This problem started about a year ago, was occasional. but over the past few months has rapidly worsened.
Before I can shift out of park I must depress the brake which is suppose to unlock the shifter and engage the brake light, for some reason this doesn’t happen sometimes, and it may take up to 20 brake pump actions in order to get it to release the shifter.
are your brake lights lights coming on? did you check the fuses? it might be the shift lock solenoid? check your owners manual to see if this kitty has a bypass for the shift lock.

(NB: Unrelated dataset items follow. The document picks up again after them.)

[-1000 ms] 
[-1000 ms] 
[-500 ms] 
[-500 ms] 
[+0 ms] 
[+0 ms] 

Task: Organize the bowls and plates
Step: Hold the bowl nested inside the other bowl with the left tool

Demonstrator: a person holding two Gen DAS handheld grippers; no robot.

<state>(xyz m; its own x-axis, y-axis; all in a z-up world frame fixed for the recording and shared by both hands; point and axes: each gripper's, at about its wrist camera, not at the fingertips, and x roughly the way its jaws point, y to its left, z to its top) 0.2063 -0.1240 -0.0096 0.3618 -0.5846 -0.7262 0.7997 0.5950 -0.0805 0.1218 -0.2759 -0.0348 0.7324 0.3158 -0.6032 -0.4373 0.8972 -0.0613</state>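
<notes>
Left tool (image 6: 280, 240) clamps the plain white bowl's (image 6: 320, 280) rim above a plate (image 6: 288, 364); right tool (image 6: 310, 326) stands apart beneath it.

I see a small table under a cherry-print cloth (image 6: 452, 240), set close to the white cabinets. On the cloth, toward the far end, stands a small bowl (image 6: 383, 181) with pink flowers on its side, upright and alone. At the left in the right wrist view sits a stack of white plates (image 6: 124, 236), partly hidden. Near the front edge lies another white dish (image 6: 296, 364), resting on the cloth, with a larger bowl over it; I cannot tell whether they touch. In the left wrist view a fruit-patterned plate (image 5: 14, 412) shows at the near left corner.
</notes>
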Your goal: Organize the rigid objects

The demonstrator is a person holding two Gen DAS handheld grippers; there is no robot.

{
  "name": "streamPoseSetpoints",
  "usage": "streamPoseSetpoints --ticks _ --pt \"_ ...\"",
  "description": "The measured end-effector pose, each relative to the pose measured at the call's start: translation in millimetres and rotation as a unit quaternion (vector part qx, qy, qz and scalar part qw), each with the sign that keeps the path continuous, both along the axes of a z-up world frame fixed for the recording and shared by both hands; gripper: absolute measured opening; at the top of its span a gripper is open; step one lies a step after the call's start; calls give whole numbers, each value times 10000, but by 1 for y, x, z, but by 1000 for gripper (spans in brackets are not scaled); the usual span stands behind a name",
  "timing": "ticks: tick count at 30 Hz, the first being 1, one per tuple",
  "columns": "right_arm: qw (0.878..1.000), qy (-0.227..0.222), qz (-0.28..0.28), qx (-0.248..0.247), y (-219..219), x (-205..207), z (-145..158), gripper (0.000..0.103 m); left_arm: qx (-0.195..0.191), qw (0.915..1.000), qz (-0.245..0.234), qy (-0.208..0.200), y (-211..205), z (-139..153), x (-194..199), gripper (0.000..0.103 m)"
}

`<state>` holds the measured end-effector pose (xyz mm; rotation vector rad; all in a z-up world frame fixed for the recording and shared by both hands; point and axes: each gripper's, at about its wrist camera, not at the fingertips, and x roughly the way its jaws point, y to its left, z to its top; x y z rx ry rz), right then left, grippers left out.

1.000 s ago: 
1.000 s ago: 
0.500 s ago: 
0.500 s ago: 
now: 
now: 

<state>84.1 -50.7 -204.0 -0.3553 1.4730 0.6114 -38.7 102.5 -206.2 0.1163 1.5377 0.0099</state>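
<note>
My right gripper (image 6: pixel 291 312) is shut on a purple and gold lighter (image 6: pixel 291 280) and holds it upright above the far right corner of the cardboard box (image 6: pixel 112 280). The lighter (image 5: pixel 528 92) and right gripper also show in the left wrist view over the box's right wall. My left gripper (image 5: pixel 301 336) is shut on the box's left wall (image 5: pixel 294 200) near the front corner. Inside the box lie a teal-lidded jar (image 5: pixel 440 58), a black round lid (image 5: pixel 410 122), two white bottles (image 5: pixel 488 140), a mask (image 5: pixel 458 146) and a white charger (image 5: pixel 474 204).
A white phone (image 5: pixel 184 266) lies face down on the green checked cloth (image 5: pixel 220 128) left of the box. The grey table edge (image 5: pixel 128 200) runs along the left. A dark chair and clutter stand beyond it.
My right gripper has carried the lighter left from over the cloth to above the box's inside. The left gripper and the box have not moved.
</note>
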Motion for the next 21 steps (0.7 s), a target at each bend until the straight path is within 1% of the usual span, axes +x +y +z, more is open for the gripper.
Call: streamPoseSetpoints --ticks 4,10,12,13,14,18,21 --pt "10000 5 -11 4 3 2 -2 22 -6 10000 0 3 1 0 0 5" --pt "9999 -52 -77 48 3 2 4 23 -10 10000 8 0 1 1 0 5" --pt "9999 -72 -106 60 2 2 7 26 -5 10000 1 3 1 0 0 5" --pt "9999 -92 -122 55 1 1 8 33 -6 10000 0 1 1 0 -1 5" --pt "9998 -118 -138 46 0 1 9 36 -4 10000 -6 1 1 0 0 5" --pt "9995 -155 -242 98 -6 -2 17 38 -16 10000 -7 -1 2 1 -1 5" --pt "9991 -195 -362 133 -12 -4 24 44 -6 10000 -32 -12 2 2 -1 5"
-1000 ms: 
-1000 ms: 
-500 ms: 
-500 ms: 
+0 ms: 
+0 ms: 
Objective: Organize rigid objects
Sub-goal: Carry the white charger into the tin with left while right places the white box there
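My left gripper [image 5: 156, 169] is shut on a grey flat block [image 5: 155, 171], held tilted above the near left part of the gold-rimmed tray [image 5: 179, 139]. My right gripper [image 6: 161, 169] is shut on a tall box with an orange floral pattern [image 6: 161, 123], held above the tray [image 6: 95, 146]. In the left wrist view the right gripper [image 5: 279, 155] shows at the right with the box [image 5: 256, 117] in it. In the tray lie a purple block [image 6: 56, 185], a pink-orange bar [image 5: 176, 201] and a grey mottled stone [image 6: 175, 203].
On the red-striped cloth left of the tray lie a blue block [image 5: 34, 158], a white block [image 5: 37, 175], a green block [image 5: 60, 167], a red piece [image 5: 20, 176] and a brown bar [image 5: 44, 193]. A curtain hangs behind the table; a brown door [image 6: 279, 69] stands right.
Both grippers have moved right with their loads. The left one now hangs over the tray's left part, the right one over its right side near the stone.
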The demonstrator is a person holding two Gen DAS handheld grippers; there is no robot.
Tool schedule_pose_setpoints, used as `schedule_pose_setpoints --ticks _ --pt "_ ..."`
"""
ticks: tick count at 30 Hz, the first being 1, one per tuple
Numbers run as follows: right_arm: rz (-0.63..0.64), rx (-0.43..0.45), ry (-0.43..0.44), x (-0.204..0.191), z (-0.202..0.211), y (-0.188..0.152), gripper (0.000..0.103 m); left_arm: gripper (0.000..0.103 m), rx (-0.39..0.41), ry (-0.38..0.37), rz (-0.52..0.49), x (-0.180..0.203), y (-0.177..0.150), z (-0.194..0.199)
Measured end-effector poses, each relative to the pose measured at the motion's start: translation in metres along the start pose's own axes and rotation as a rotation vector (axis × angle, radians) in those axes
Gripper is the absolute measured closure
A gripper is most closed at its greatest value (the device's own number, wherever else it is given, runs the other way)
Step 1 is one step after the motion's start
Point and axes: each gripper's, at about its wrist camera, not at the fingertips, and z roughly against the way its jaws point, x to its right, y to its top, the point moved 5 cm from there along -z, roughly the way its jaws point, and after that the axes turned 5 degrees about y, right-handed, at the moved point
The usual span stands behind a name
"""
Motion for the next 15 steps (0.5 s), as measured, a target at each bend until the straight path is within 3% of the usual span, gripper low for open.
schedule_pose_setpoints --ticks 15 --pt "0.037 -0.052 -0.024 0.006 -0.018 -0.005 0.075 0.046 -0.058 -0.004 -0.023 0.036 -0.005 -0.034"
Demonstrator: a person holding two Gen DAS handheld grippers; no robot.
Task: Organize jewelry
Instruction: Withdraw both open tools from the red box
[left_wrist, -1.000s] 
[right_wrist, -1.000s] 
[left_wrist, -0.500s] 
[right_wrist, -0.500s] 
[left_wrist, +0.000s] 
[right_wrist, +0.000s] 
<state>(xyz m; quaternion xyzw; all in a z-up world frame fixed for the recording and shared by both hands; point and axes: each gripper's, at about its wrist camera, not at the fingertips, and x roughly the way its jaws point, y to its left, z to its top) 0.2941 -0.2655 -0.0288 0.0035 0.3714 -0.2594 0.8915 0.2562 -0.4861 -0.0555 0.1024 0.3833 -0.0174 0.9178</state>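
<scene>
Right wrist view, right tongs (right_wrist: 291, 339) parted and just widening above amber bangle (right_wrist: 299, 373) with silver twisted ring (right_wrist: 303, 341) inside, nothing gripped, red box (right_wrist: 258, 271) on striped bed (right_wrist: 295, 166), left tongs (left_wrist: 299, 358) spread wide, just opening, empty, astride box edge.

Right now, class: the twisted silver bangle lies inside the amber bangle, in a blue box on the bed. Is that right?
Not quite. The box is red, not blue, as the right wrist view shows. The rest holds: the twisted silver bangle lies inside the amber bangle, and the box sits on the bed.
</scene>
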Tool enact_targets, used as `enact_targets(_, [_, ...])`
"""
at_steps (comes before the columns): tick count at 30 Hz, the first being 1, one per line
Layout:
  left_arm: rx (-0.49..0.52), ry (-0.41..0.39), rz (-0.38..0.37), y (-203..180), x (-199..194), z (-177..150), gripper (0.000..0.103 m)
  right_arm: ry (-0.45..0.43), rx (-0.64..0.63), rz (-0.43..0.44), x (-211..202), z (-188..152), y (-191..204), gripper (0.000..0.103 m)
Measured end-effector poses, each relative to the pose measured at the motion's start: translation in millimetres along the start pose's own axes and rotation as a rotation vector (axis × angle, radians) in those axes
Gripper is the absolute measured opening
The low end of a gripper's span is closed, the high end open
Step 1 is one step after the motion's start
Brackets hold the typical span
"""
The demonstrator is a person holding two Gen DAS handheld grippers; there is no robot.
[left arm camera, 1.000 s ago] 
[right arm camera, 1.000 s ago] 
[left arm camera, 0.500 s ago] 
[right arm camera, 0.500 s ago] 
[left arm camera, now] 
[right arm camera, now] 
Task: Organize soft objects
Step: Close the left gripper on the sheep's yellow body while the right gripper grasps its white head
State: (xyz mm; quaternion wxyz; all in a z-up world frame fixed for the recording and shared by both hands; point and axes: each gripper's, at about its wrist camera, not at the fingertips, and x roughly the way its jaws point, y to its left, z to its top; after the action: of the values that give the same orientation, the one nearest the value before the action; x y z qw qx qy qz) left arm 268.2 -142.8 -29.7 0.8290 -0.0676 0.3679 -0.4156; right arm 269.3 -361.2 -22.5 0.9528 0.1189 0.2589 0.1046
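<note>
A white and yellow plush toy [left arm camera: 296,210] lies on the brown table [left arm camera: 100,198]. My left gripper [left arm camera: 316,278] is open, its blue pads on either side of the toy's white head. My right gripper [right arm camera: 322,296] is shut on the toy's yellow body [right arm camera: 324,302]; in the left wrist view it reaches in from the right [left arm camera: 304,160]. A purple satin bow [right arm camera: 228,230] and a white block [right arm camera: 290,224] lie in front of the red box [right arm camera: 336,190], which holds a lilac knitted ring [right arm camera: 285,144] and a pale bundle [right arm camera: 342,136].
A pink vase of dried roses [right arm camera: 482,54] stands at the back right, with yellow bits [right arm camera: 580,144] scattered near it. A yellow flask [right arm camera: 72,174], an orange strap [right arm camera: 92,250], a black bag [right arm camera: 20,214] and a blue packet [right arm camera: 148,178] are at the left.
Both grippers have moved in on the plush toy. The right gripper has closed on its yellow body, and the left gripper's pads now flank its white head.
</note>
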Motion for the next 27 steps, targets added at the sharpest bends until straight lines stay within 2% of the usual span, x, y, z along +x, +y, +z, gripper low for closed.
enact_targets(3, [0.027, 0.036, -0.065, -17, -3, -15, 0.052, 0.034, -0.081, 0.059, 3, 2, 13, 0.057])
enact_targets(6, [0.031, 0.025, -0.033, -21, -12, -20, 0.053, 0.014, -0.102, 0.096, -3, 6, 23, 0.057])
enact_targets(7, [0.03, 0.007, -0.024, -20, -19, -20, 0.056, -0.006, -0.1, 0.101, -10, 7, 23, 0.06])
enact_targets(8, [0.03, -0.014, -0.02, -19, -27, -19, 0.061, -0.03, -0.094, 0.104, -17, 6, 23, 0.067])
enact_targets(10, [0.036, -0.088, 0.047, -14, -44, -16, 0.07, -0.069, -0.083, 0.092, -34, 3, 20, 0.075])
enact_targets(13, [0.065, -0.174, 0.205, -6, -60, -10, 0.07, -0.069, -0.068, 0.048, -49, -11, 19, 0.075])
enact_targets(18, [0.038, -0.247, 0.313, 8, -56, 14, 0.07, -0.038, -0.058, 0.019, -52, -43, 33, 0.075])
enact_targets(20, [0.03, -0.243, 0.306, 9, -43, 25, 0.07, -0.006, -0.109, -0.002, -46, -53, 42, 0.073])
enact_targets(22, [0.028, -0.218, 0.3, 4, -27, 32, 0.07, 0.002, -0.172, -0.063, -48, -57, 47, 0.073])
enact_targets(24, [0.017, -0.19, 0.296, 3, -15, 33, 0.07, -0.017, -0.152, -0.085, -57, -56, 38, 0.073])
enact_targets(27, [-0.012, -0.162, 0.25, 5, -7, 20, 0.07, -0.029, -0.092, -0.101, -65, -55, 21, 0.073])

Thanks for your response, the brake lights do not come on when I press the brake and unable to unlock the shifter, however it does come on when I press the brake and the shifter is unlocked … but that might be 10 pump brakes after the first attempt.
I do have a bypass, or at least what I believe is the bypass, it’s a funny looking key hole thingy that I once had to use when I had the car towed. I forgot what was used to do the bypass, perhaps a screw driver, ???.
So it might be a solenoid ? is that something that dies a slow death? how do I find and test it?
If your brake lights on the rear of the car do not come on when you press the brake pedal, and this also coincides with the shifter not releasing, chances are you have a faulty brake light switch. Whatever the case, you need to have this repaired, because driving without functioning brake lights is an invitation for a collision.
oddly enough though, after the shifter lock eventually releases the brake light works fine, I tested it.
that begs another question: would a broken brake light switch prevent the shift lock from unlocking; and does that switch die a slow death or just one day break, like most things?
you are sure rootin-tootin right about that, – and if it complex why didn’t it tell me that it was feeling ill and wants to retire? … a $100 buck for a light switch sheeezz
There’s a lot of switches out there that make a 100 bucks sound like pocket change. High end cars or the high tech world is the cause of a lot of this.
A long, long time ago a dealer I worked for took a Lincoln in trade and the headlamps did not come on automatically with the sensor. The problem was determined to be a faulty main headlamp switch and he just about had a coronary when he called the local Lincoln dealer and priced one out. Even with a 10% dealer to dealer discount that switch was 850 dollars. Ouch, ow, and darn.
bscar2 I was referring to the light switch, when I said ‘if the part is so complex it should be able to tell me that it’s dying’.
ok4450 - $850 for a headlamp switch w/sensor, yes that’s even worse, at that rate if mines blows I will gladly flip the light on manually.
Come to think of it, I wish all of the automatic features had manual back-ups.
When I look at the top end lux cars with total led dash I shudder to think of how much that would cost to fix and how trapped the owner will feel when it doesn’t work and MUST fix it immediately.